Los personajes de Versículos satánicos son como es la gente en la realidad y no como en el Corán o en la Biblia. No son buenos o malos, sino buenos y malos a la vez, al mismo tiempo, porque así somos todos los humanos, provistos de capacidad moral y de libertad. Un avión explota en pleno vuelo y dos indios de India, Chamcha y Gibril caen del cielo. Este es el sorprendente comienzo de la famosa novela. No sabemos si están vivos o muertos, sólo sabemos que no son ángeles ni demonios, porque, al fin y al cabo, son ángeles y demonios simultáneamente. Porque intercambian el mal por el bien, y a la inversa, con sorprendente habilidad. Y porque en la narración tampoco sabemos cómo distinguir a los ángeles de los demonios, ni a Satanás de Dios. El lector de la novela tampoco sabe si, en realidad, Gibril es el arcángel Gabriel pero lo encontramos entrevistándose con el Mahoma de los inicios, un comerciante árabe que quiere desesperadamente ponerse en comunicación, en comunión con la divinidad, un hombre desesperado que quiere oír al menos una palabra del más allá. Es entonces cuando Gibril se hace un glorioso y estentóreo pedo, como si fuera un personaje travieso de los Pastorets.

Mahoma, al fin y al cabo un humano, se inventa las revelaciones de Dios para fundar su religión. Tiene visiones que no se saben muy bien de dónde vienen, si proceden de su imaginación, si de Dios mismo o si de Satanás. El profeta tiene un escriba a quien va dictando el Corán, quien, poco a poco, se va dando cuenta de la superchería en la que está participando. Porque el escribiente, intencionadamente, introduce errores, cambios, sabotajes en el texto que, después, Mahoma no es capaz de identificar y los da por buenos, procedentes directamente de Dios mismo. Este escriba, según la novela de Rushdie, es el primer apóstata del islam que aún no ha nacido, el primero que pierde la fe en la naciente y fascinante religión del desierto. Porque, en contra de lo que dice el Profeta, su libro sagrado no está dictado directamente por Dios. Es una obra humana que sólo refleja las ideas y obsesiones de Mahoma, su subconsciente más que otra cosa. Especialmente en los pasajes donde se abordan los celos de un marido que quiere proteger a sus diversas mujeres de la mirada de los demás, cuando les impone llevar velo, cuando las proclama madres de los creyentes para que después de muerto, no puedan volverse a casar con nadie más.

Rushdie perderá el ojo si no lo ha perdido ya. Con el otro seguirá observando mientras le quede vida. Mientras tanto millones de creyentes de todas las religiones siguen encerrados en la falsa superioridad de la verdad revelada.
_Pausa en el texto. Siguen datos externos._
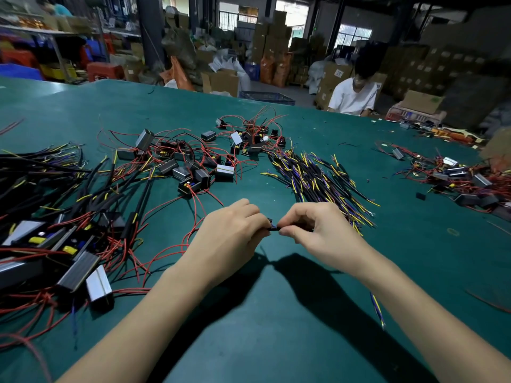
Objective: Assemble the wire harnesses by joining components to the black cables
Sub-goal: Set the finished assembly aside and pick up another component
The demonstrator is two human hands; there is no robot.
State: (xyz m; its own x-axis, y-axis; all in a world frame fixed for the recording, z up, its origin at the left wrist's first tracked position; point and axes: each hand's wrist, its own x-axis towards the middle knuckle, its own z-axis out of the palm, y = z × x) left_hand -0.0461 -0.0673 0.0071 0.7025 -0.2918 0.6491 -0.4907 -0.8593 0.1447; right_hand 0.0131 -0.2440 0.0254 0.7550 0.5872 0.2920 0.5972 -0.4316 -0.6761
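Both hands meet over the green table [276, 313], fingertips almost touching. Left hand [231, 234] and right hand [312, 230] each pinch an end of a short black cable piece [273, 227], its long axis running left-right between them; the joint sits equally near both. Judged step: pushing the ends together. Beyond, loose black cables [318, 181] and boxed components [193, 172] lie well apart.

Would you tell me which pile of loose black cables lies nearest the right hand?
The fanned pile with yellow and purple wire ends, just beyond the right hand; the other cable pile lies far left.
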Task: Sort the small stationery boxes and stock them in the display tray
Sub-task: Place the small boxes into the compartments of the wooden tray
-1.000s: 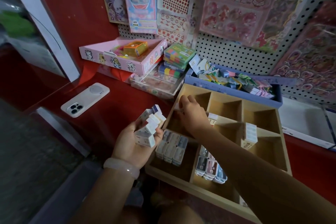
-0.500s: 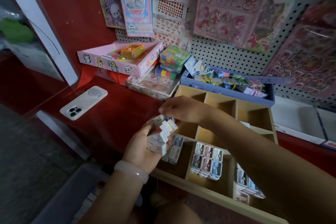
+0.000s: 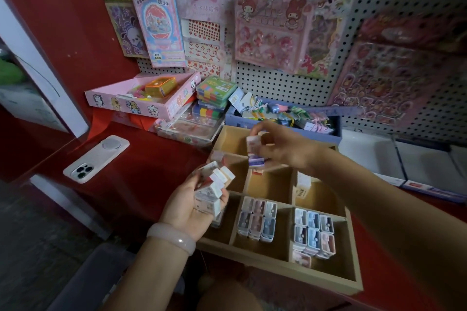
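Observation:
A wooden display tray [image 3: 278, 261] with several compartments sits on the red counter. My left hand [image 3: 194, 206] hovers at the tray's left edge and grips a bundle of several small white stationery boxes [image 3: 214, 185]. Over the tray's back compartments, my right hand [image 3: 283, 145] pinches a few small boxes [image 3: 255, 151], one with a purple end. Pastel boxes [image 3: 257, 219] fill a front middle compartment in neat rows, and more of them [image 3: 313, 231] fill the front right one. A single white box [image 3: 302, 185] stands in a middle right compartment.
A white phone [image 3: 97, 158] lies on the counter at left. Behind the tray stand a pink box [image 3: 141, 101], stacked colourful cases [image 3: 214, 93] and a blue bin [image 3: 283, 129] of tangled items. Sticker sheets hang on the pegboard [image 3: 379, 7]. White trays [image 3: 366, 151] sit at right.
My right hand went from the tray's back left compartment to the bundle in my left hand, took a few boxes and lifted them back over the tray. The view tilted upward.

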Demonstrator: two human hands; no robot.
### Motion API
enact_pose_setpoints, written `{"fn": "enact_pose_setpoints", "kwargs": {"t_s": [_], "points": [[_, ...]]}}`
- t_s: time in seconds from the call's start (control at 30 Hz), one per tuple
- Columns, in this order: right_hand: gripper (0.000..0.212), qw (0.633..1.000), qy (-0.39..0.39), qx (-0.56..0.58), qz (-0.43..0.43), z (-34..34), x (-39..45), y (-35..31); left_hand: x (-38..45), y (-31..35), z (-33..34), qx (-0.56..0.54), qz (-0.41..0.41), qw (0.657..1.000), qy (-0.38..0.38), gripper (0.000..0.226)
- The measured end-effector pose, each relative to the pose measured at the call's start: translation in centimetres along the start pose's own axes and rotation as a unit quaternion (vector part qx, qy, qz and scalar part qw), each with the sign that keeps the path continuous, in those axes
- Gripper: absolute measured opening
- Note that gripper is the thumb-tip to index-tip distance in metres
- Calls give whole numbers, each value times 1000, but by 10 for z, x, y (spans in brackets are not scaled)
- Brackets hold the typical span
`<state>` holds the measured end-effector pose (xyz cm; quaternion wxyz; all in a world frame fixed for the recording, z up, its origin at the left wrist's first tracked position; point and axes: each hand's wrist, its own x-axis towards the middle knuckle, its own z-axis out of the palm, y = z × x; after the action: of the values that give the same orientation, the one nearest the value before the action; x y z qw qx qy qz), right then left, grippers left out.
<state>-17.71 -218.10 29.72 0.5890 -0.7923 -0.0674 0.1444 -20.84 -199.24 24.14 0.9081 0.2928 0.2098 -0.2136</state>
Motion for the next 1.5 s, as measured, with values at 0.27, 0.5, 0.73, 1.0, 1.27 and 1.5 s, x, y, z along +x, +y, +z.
{"fn": "enact_pose_setpoints", "kwargs": {"t_s": [0.27, 0.5, 0.73, 1.0, 1.27, 1.5], "points": [[27, 909, 402, -107, 18, -85, 3, 69, 22, -12, 25, 37, 8, 999, -20, 24], [18, 890, 335, -295, 95, -93, 29, 99, 59, -20, 54, 81, -2, 997, -3, 27], [13, 873, 300, -378, 68, -89, 47, 115, 71, -23, 55, 65, -42, 997, -14, 31], [13, 850, 320, -406, 102, -81, 49, 121, 67, -25, 49, 48, -55, 997, -5, 26], [43, 889, 319, -251, 211, -91, 49, 95, 52, -26, 53, 30, -52, 998, -3, 23], [30, 907, 260, -305, 125, -79, 29, 63, 39, -32, 54, 31, -45, 998, 7, 18]]}}
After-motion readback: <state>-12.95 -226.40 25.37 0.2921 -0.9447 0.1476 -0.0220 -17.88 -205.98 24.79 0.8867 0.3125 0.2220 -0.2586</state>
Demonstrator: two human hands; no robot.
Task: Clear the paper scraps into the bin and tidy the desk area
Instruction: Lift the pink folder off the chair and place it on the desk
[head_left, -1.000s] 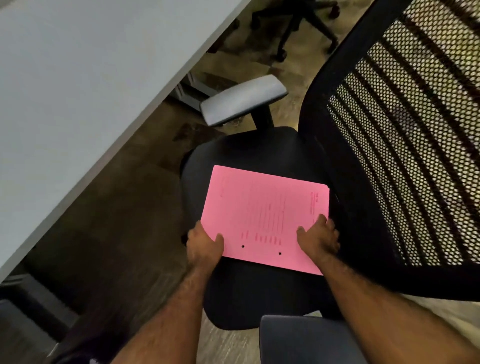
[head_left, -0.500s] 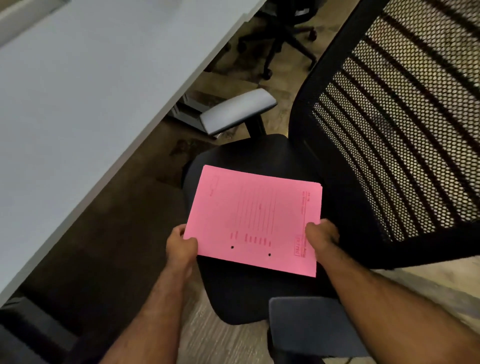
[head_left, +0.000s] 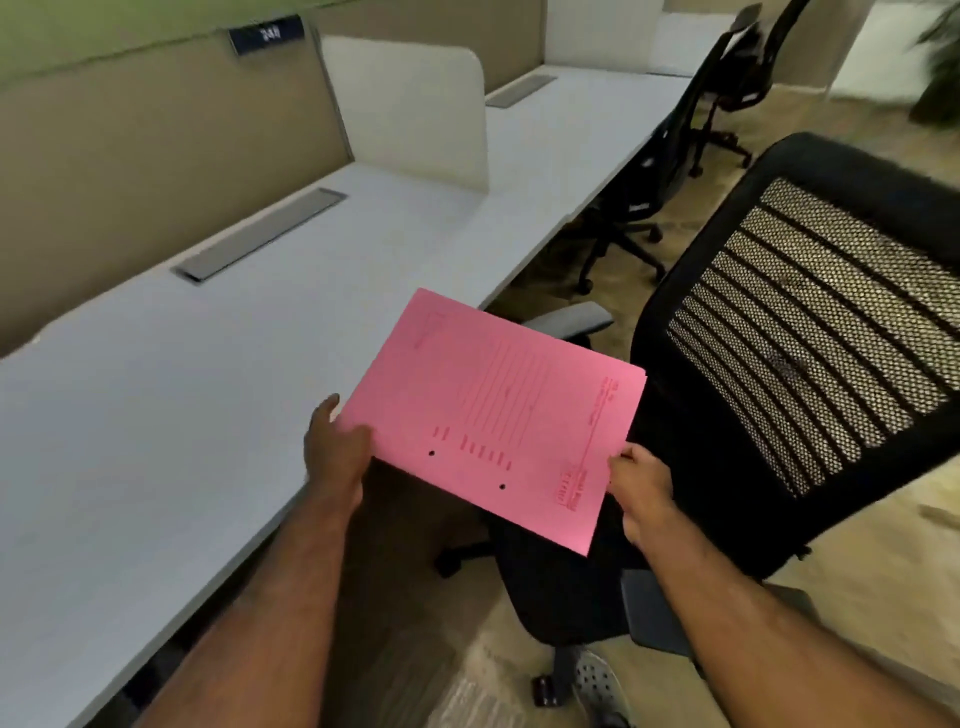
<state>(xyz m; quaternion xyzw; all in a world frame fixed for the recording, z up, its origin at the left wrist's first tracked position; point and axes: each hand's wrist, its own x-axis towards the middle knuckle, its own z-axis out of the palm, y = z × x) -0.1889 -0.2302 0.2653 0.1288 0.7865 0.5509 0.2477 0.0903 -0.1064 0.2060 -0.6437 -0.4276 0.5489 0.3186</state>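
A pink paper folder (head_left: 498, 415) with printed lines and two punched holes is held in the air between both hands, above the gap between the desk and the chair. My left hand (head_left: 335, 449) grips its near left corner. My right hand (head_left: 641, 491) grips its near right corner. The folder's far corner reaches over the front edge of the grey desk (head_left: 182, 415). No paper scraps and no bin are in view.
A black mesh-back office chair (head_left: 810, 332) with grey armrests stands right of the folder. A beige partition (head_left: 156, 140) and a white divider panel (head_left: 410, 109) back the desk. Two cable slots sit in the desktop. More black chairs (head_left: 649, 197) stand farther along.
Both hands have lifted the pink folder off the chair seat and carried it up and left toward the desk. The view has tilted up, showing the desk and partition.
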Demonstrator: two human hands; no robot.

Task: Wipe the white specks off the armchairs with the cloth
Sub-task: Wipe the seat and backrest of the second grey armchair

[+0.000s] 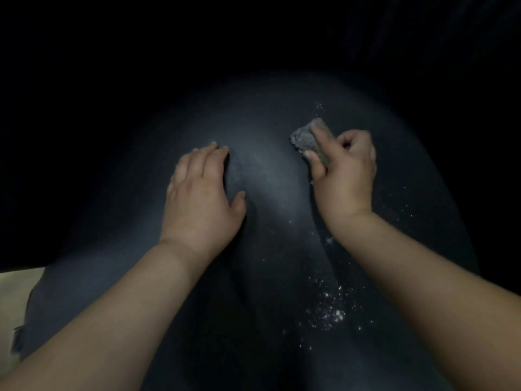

Ciegos ante las evidencias, de todo tipo, que proclaman la miseria del oscurantismo, del totalitarismo, de la censura, de la esclavitud de las mentes que quieren pensar por sí mismas sin tutelas. La imagen de Rushdie, desvalido y tuerto, es la encarnación de nuestra sociedad herida, atacada, que aspira a verlo todo claro y a mirarlo todo, a pensarlo todo. A la libertad individual, de palabra y obra, y a la dignidad humana.